■ TASK GOAL ■
If a line in the entries below includes the string "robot", copy it out.

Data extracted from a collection

↓↓↓

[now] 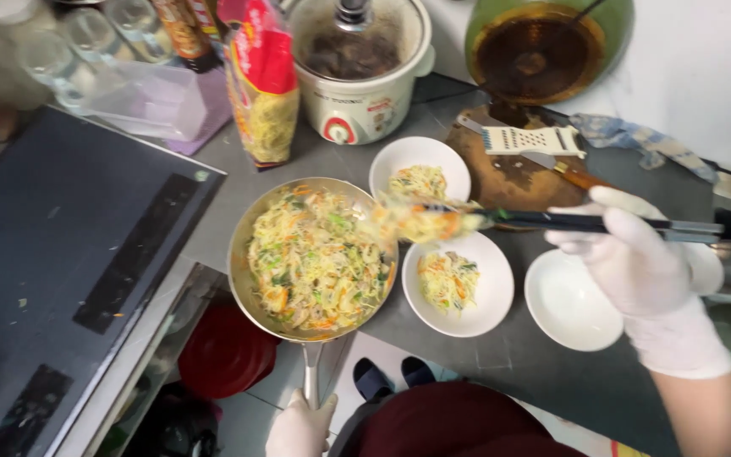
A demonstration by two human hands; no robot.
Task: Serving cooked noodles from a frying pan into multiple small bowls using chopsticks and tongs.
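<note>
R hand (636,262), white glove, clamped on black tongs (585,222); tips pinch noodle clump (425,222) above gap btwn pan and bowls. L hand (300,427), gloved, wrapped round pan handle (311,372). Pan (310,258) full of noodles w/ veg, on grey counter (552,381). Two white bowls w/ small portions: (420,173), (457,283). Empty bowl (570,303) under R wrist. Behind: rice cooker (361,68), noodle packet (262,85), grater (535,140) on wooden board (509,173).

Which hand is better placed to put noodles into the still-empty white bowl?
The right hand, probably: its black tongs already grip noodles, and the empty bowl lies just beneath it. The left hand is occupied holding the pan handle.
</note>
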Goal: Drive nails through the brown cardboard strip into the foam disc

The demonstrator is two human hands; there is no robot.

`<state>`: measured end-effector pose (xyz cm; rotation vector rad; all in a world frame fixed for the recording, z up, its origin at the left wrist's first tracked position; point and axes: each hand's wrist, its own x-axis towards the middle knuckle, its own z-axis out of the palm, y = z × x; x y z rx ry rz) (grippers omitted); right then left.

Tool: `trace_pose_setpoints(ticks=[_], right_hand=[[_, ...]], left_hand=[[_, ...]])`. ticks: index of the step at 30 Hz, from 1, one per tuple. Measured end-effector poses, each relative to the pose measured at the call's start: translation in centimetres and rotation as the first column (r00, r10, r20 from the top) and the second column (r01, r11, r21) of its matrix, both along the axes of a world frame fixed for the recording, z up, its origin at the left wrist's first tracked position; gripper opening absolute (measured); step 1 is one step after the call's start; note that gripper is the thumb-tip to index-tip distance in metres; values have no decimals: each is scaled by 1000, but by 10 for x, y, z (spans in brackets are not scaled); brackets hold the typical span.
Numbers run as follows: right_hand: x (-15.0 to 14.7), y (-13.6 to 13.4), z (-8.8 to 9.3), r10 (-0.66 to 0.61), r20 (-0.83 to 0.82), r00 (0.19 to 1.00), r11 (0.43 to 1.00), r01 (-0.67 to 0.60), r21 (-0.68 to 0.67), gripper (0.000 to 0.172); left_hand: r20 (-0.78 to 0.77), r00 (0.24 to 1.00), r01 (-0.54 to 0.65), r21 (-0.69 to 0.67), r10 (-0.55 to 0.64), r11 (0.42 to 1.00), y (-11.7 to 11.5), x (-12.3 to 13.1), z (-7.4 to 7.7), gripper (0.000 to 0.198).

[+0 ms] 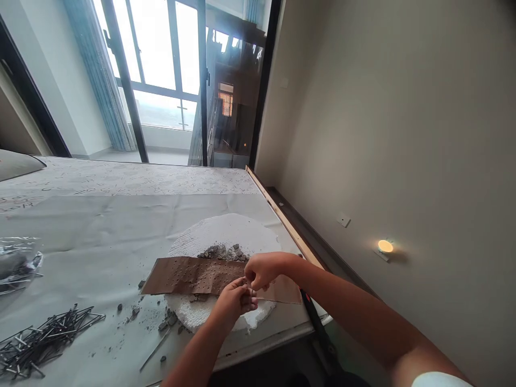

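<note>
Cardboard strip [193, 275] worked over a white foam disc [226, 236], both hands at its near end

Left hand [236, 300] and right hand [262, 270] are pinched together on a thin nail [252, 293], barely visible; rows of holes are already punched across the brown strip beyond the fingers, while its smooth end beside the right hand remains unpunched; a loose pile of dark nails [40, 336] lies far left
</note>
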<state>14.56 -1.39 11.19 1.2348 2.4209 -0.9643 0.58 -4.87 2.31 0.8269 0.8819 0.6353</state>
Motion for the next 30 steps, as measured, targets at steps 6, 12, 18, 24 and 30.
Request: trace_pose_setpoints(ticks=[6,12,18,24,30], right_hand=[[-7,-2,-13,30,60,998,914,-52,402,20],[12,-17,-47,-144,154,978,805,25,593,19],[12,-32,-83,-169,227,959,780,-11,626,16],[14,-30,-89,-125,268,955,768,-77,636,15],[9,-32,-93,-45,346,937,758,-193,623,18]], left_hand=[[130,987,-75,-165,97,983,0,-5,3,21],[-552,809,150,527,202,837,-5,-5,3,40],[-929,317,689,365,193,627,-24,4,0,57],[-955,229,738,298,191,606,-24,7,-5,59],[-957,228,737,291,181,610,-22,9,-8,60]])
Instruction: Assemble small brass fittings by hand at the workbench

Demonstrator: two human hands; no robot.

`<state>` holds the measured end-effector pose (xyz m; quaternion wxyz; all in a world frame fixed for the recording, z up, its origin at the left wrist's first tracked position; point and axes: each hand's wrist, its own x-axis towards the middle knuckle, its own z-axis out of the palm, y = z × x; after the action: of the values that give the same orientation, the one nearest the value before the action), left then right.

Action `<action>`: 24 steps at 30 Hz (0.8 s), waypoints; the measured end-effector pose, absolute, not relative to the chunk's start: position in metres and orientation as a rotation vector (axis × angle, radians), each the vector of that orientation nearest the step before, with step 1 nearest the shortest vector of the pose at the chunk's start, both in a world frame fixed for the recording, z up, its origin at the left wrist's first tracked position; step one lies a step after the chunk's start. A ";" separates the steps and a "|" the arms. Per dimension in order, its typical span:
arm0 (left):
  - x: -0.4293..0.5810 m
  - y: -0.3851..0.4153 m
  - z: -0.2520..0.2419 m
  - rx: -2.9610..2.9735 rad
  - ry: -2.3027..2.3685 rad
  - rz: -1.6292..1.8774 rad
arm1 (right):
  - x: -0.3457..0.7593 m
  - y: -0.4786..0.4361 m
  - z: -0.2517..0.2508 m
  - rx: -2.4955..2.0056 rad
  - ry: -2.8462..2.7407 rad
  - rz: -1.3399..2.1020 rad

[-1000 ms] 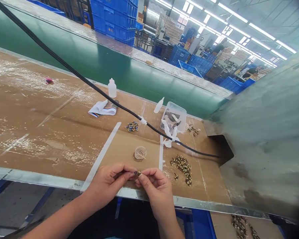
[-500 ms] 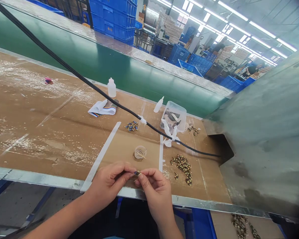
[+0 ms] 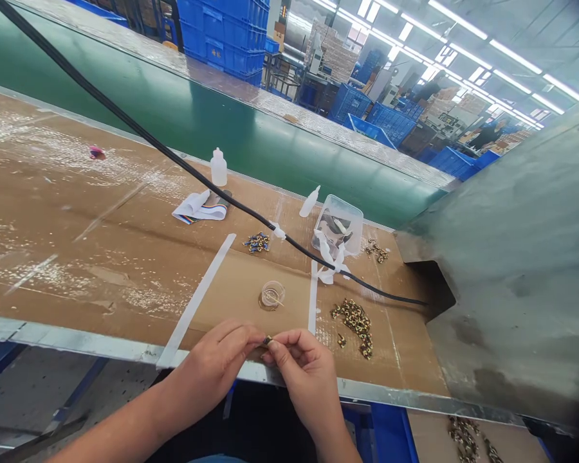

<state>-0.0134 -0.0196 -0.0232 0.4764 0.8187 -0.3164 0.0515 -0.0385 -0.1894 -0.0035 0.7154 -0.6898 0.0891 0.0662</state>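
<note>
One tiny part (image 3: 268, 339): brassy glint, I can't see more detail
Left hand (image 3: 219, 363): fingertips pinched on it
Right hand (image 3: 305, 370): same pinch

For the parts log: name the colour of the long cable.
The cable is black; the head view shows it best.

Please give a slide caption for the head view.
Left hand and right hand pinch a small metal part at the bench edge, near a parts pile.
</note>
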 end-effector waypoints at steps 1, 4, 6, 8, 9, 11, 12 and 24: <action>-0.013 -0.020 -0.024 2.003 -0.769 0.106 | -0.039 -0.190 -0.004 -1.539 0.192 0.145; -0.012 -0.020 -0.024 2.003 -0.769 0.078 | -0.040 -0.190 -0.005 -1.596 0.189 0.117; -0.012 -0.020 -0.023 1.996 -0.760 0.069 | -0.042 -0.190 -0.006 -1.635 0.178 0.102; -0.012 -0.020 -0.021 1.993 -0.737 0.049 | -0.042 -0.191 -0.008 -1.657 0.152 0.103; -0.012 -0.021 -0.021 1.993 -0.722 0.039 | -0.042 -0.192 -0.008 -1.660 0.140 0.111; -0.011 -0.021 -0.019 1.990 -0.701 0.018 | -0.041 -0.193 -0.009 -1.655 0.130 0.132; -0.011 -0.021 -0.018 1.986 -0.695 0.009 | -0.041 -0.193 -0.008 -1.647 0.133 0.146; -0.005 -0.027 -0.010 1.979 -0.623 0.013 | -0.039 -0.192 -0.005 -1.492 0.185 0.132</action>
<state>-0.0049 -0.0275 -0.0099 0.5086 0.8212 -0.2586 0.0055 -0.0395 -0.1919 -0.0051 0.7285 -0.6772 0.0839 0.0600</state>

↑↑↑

■ SOLUTION ■
A demonstration by two human hands; no robot.
The demonstrator is two human hands; there is no robot.
Demonstrator: two human hands; no robot.

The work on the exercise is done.